> _ACTION ITEM_
Go through the data line by line from the top, retyping each exactly, and end with the line that contains "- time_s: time".
[EXERCISE DATA — start]
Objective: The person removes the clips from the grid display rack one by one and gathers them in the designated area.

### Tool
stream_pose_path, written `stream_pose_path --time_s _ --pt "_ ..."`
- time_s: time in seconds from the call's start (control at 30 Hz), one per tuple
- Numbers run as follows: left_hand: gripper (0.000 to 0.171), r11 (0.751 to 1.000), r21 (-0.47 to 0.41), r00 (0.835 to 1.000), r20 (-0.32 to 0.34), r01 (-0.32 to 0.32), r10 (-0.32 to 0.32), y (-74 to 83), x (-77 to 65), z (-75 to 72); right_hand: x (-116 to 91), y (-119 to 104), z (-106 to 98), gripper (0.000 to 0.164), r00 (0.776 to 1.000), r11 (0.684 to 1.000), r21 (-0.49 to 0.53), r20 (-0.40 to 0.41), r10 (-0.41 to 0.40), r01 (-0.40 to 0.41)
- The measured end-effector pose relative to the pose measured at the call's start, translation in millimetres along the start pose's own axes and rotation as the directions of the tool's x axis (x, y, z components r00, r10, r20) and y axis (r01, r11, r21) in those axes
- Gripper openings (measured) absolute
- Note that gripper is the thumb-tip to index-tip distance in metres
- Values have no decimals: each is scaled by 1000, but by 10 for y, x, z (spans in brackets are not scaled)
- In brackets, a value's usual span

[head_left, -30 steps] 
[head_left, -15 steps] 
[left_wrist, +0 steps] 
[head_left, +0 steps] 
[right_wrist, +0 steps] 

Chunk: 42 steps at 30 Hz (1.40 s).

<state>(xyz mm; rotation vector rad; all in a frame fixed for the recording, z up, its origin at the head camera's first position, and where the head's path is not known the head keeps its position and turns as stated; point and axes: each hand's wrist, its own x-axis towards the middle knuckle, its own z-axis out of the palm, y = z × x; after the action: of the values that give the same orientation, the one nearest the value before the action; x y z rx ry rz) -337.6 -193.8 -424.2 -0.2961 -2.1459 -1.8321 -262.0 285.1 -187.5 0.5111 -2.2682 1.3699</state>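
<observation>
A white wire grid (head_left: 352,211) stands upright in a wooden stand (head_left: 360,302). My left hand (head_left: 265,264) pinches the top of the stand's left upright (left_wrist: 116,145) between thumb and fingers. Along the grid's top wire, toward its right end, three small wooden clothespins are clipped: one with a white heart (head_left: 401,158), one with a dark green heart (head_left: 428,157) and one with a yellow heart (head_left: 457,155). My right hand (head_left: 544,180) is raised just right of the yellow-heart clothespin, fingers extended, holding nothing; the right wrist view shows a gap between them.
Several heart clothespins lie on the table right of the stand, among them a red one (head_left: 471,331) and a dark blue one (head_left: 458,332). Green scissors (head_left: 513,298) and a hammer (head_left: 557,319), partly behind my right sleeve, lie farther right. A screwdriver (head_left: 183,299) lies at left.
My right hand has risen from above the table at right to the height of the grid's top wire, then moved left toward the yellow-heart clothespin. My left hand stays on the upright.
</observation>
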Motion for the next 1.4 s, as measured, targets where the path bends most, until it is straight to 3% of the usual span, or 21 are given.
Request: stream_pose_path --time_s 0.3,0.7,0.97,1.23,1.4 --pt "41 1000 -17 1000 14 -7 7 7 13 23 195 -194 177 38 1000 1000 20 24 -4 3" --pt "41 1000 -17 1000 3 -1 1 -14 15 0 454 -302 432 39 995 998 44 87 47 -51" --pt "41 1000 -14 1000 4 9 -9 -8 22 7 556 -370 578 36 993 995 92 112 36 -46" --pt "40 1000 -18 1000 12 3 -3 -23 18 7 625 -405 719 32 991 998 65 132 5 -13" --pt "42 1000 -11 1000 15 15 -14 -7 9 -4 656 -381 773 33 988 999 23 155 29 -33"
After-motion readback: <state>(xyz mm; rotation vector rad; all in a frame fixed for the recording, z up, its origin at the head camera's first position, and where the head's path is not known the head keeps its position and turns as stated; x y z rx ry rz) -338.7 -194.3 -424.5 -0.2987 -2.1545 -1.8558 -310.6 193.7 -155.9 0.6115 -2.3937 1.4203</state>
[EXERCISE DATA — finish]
> _YOUR SOLUTION_
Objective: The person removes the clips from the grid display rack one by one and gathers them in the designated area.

### Tool
stream_pose_path, written `stream_pose_path --time_s _ --pt "_ ..."`
- time_s: time in seconds from the call's start (control at 30 Hz), one per tuple

There is nothing further to the answer.